Using the records below, report how many lines hold "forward", with no extra text.

***** Excerpted records

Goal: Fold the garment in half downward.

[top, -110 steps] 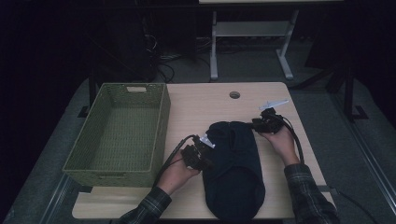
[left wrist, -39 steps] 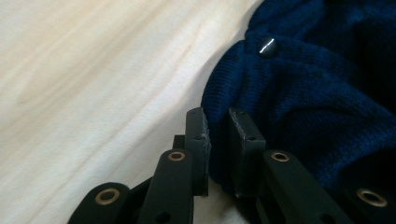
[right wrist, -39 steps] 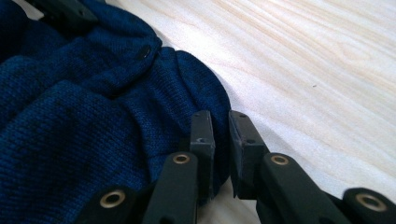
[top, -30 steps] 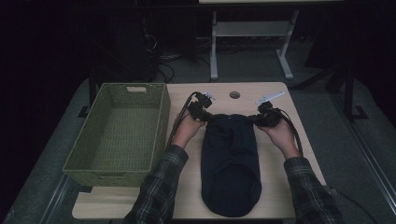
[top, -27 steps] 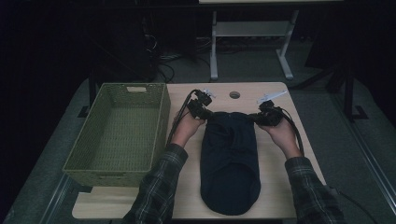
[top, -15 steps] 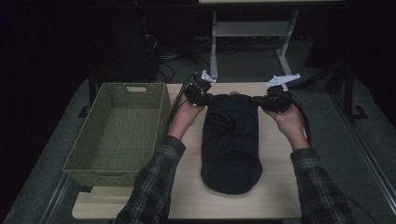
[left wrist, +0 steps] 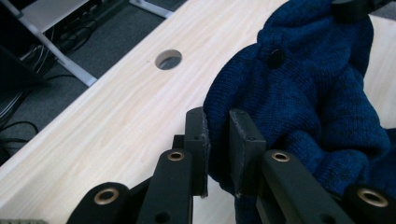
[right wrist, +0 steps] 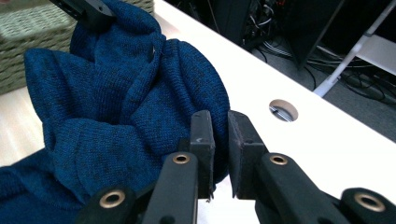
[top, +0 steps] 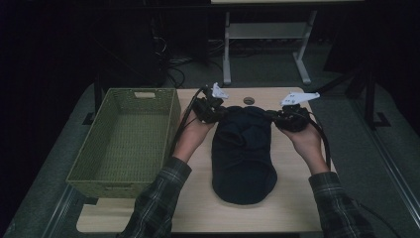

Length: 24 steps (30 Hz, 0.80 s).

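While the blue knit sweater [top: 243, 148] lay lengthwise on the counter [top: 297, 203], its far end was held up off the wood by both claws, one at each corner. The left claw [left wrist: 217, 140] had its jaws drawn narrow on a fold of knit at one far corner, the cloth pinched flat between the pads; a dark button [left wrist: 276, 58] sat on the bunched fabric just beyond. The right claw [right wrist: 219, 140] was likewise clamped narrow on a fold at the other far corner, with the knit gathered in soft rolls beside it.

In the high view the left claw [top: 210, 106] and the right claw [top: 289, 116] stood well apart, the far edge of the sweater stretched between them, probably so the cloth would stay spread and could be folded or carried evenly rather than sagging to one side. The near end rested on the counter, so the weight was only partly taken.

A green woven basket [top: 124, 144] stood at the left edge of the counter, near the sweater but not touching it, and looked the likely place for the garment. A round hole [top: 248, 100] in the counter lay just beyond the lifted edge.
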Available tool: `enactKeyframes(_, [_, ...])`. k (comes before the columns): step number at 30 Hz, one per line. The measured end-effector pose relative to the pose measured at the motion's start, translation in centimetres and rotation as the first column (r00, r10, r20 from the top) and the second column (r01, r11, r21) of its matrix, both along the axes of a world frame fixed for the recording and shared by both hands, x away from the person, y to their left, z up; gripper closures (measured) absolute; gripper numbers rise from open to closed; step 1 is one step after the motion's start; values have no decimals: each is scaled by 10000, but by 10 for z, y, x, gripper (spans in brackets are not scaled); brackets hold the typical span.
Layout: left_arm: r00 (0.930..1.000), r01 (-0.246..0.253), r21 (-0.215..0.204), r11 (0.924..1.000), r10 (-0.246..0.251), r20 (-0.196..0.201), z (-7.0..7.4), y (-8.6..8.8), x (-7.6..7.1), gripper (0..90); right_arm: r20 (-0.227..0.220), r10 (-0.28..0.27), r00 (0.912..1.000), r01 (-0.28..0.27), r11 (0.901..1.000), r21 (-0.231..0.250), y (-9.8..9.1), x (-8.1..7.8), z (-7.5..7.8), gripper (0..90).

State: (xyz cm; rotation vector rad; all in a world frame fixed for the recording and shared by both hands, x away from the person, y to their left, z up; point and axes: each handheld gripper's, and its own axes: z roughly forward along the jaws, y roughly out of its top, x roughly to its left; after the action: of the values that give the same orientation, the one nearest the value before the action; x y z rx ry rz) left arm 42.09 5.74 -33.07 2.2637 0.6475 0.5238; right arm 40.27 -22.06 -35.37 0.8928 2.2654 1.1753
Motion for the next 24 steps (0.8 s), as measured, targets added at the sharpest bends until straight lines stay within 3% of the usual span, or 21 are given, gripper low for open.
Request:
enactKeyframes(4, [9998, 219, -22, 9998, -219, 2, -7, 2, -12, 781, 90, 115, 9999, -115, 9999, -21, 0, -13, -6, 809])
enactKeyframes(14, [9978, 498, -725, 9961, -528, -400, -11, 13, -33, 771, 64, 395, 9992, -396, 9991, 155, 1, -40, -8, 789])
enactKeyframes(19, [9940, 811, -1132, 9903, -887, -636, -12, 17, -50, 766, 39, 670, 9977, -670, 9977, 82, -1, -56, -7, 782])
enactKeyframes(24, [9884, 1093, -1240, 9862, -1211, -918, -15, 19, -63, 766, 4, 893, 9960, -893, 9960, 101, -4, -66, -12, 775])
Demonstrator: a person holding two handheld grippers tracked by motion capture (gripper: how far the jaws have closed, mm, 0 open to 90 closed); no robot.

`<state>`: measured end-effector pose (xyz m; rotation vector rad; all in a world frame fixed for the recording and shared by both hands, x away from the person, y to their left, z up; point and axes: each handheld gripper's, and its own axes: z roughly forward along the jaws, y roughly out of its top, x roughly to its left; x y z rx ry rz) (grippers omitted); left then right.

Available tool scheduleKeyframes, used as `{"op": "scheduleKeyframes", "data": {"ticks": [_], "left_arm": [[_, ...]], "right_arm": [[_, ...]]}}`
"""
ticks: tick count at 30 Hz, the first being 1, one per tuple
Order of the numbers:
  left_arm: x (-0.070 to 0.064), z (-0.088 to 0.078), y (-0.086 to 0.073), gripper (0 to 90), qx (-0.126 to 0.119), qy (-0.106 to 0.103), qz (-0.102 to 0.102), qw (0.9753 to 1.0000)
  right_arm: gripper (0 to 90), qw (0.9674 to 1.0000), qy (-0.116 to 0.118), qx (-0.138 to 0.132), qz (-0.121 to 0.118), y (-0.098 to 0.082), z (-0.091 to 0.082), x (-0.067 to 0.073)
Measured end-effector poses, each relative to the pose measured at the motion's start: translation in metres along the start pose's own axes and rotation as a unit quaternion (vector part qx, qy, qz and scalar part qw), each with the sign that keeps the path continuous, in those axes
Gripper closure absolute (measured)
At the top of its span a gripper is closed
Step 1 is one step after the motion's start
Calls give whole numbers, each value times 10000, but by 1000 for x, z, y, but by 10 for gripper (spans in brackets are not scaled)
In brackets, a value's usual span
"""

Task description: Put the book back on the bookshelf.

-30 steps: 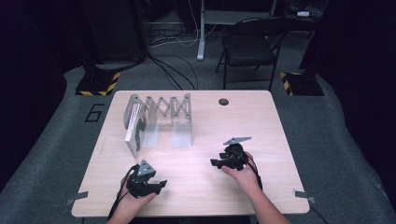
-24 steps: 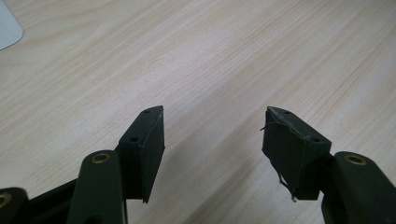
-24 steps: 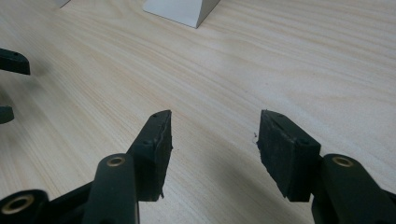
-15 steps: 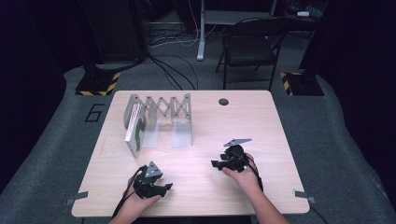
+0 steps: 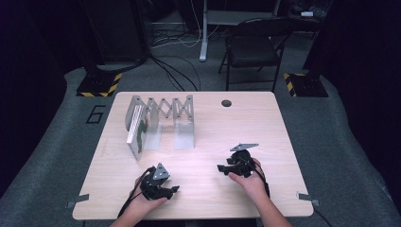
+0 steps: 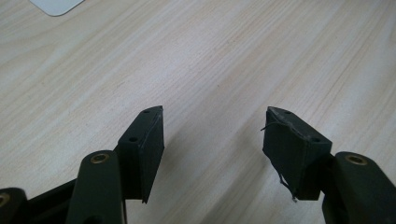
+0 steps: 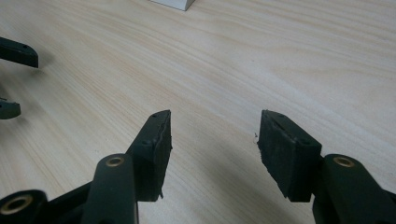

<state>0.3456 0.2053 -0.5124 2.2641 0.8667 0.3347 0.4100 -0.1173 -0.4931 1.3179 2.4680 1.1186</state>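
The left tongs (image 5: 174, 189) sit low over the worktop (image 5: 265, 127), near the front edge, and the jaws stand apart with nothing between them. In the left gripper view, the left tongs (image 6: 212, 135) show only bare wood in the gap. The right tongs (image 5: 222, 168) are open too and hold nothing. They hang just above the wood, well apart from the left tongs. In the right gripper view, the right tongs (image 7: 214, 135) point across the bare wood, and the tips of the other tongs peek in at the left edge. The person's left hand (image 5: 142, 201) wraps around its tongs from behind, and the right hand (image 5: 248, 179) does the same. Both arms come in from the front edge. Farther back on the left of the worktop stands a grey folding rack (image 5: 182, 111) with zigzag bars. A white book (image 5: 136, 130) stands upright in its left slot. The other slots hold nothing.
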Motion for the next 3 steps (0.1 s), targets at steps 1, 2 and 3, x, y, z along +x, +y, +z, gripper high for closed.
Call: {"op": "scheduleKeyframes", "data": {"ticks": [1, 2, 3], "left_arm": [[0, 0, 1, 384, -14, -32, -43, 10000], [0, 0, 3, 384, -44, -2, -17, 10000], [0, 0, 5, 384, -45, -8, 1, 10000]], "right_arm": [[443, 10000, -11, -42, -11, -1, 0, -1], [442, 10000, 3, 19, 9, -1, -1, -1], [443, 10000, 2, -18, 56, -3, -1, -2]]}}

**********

** Written response **
2